As autoridades bateram de porta em porta à procura desse homem. Finalmente o encontraram — numa cidade vizinha, onde ele não havia sido incluído na lista das pessoas de alto risco. 

Para o mundo externo, a China pode frequentemente parecer um monólito, com os decretos de Pequim sendo brutalmente implementados em todo o restante do sistema. Autoridades dos Estados Unidos regulamente acusam o governo chinês de ter acesso a todas as informações mantidas pelas empresas no país. Quando dissidentes estão envolvidos, a vigilância é ainda mais ágil e decisiva — em parte porque a polícia e outros serviços de segurança possuem o maior poder dentro do governo para mobilizar diferentes fontes de informações. Uma censura extensiva relacionada ao coronavírus — e a punição de delatores — contribuiu para a propagação do vírus e a incapacidade da população de se proteger. 

A pandemia da covid-19 também expôs uma realidade muito mais confusa. Embora a China tenha instrumentos que muitos outros governos não poderiam usar para rastrear pessoas possivelmente infectadas, como informações sobre localização de telefones individuais e tecnologia de reconhecimento facial, a capacidade do Estado de acessar os dados pessoais às vezes é limitada. 

A coordenação entre diferentes áreas do setor público frequentemente é esporádica e às vezes prejudicada por rivalidades burocráticas – conforme mostra a experiência das duas cidades de Guangdong. Cautelosas para não perder clientes da classe média, cujas vidas agora giram em torno de uma série de aplicativos em seus smartphones, muitas empresas privadas relutam em ser vistas como transmissoras de informações. 

E antes que a crise do coronavírus se abatesse sobre o país, havia uma discussão crescente sobre a necessidade de uma maior proteção aos dados pessoais — uma mudança tanto nas leis como nas atitudes que era encorajada por autoridades reguladoras do espaço cibernético. 

Entretanto, as autoridades chinesas estão agora colocando uma pressão considerável sobre as empresas privadas para que elas repassem informações sensíveis com propósitos antiepidêmicos e alguns defensores da privacidade temem que as medidas de vigilância implementadas durante a pandemia possam se tornar permanentes. 

“Não há um repositório único do governo de todos os dados. Alguns departamentos do governo possuem um histórico de não compartilhar informações uns com os outros”, afirma Samm Sacks, um membro do centro de estudos New America especializado em segurança cibernética. “Isso não surpreende, considerando o tremendo poder político que certos tipos de informação podem render no sistema chinês, e os diferentes objetivos de diferentes agências do governo.” 
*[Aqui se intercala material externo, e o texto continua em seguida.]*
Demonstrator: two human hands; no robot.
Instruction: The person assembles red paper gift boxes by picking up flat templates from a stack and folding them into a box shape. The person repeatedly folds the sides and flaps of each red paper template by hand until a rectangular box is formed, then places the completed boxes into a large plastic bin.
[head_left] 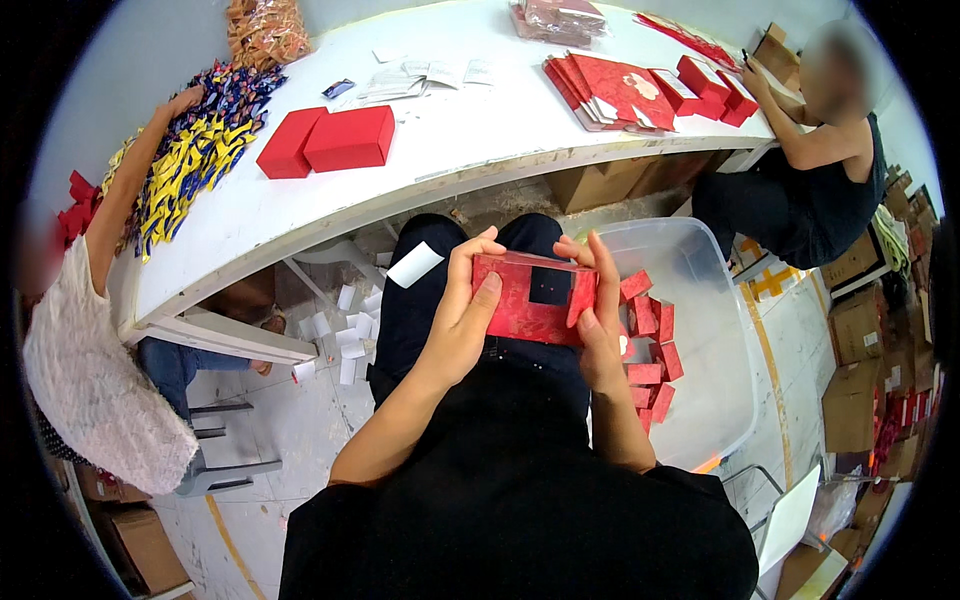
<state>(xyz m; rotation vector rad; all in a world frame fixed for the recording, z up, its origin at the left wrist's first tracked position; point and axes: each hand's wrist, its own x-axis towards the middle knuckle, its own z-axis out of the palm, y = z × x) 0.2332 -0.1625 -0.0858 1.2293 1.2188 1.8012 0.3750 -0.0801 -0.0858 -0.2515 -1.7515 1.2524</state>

Apesar de toda a conversa sobre a China enquanto superpotência científica, a tecnologia que tem feito a diferença na pandemia tem sido a mais simples: questionários on-line para a transmissão de informações médicas dos cidadãos para as autoridades. 
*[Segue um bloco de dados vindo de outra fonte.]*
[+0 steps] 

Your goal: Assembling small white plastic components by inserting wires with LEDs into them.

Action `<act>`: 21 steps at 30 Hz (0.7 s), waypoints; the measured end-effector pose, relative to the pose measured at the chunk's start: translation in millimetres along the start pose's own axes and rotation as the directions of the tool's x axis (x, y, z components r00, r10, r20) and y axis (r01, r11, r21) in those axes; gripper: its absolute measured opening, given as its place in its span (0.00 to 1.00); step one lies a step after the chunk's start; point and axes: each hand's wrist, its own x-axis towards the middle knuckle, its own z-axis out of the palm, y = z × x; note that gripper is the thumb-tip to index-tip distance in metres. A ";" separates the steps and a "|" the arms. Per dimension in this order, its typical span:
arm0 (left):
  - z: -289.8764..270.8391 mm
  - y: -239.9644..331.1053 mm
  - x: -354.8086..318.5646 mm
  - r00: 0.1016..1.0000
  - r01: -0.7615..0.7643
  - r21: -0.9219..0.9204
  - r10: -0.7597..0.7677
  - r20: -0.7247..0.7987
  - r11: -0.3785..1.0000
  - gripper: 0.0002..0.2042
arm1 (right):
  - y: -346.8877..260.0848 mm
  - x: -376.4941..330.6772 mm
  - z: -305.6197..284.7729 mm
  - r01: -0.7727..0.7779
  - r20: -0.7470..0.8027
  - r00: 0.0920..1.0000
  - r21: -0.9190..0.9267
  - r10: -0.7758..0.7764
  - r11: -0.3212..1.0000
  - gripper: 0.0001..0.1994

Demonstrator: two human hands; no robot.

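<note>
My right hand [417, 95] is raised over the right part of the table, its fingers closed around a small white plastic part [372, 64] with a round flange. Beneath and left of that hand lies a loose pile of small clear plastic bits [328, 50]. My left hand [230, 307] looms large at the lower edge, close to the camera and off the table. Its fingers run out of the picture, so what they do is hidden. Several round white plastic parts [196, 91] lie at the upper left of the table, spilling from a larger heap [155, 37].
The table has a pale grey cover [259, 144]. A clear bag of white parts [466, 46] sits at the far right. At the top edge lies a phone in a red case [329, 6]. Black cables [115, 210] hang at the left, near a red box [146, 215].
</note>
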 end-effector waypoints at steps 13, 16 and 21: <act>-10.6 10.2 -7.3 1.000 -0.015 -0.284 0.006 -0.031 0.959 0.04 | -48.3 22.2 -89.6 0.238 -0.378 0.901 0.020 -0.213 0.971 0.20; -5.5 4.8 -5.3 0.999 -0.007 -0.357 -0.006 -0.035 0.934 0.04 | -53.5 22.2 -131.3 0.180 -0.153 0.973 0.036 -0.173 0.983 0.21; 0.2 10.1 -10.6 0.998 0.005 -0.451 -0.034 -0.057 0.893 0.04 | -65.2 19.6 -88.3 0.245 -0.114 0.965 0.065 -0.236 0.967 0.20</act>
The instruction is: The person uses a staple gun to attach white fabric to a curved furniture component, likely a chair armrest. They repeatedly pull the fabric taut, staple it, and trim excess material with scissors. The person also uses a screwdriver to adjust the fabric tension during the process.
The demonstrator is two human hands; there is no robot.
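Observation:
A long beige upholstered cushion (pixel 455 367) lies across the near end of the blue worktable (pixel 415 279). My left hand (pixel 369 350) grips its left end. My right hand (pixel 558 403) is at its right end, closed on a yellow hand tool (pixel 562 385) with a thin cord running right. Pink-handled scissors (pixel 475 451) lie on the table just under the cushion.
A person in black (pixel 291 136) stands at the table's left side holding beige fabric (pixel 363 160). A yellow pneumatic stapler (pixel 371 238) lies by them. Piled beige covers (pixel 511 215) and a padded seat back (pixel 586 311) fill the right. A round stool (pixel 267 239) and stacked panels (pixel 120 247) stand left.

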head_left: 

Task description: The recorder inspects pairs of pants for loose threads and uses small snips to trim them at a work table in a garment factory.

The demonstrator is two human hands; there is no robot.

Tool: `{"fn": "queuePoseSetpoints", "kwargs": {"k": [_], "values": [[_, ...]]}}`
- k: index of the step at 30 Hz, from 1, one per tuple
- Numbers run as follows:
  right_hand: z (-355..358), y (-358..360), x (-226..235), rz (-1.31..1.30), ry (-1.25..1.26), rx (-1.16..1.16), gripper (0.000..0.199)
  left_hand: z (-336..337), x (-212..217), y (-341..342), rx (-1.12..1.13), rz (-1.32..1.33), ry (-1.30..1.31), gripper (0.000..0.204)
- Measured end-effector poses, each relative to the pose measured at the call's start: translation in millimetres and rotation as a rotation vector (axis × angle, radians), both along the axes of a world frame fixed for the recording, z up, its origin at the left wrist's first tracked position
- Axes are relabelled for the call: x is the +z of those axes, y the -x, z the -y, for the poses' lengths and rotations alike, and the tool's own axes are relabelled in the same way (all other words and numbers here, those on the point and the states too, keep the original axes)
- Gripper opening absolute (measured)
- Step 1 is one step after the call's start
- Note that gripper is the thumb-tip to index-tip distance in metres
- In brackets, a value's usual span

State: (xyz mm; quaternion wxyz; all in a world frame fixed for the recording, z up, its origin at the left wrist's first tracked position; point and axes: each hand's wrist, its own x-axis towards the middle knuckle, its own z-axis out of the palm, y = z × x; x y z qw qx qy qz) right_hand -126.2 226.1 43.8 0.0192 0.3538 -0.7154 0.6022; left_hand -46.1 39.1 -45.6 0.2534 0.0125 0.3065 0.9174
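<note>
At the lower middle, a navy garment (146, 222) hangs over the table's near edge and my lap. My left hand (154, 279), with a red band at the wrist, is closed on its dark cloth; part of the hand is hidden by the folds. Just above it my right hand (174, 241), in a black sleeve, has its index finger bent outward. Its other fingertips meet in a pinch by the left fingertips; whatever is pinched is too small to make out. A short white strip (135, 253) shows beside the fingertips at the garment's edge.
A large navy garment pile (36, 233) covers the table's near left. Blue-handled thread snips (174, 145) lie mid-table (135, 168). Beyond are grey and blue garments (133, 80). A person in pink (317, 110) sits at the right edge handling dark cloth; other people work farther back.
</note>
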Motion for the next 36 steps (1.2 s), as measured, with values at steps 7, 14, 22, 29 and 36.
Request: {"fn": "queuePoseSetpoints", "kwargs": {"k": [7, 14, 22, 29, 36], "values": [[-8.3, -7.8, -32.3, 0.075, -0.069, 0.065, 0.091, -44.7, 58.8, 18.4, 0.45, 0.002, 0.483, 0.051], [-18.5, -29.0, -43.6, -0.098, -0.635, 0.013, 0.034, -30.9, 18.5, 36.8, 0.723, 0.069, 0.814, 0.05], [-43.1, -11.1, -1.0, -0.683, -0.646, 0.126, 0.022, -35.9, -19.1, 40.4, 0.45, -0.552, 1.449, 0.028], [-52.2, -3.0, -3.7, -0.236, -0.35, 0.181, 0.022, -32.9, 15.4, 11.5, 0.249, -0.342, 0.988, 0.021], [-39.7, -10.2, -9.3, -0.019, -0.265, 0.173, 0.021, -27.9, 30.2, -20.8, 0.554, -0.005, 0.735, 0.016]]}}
Os QR codes impressos que agora estão pendurados nas entradas de muitos complexos habitacionais da China são um exemplo desses canais de coleta de informações. Providenciados pelos síndicos, os moradores são encorajados — mas não forçados — a acessar os códigos com seus smartphones. Dali, são direcionados para aplicativos ou sites da internet, onde os moradores informam suas condições de saúde e viagens recentes ao síndico do prédio ou autoridades locais. 

“O interessante é o quão antiga a cartilha do Partido tem sido. Isso não tem sido um triunfo da tecnologia de saúde, isso tem sido um triunfo do Partido e seus velhos métodos”, afirma Ryan Manuel, diretor da empresa de pesquisas Official China. 

Epidemiologistas afirmam que o rastreamento rigoroso de potenciais vetores do vírus é essencial para conter os estágios iniciais de uma pandemia. 

Os dados de telecomunicações ajudaram alguns governos locais a determinar possíveis casos de covid-19, mas houve muitos problemas com as informações. As companhias telefônicas rastreiam as localizações de telefones por meio das torres de transmissão às quais os usuários se conectam. Os dados da localização nem sempre são exatos: dependendo da cobertura da torre de celular, os locais estimados podem apresentar erros de até 2 quilômetros. 

 “Nós fornecemos informações sobre localização das torres de celulares, mas comparado aos dados de GPS da Alipay, WeChat, Meituan, elas não são exatas”, afirma um funcionário da China Mobile, uma das três operadoras de telecomunicações do país, referindo-se aos aplicativos mais baixados para pagamentos, mensagens e entregas de alimentos, respectivamente. 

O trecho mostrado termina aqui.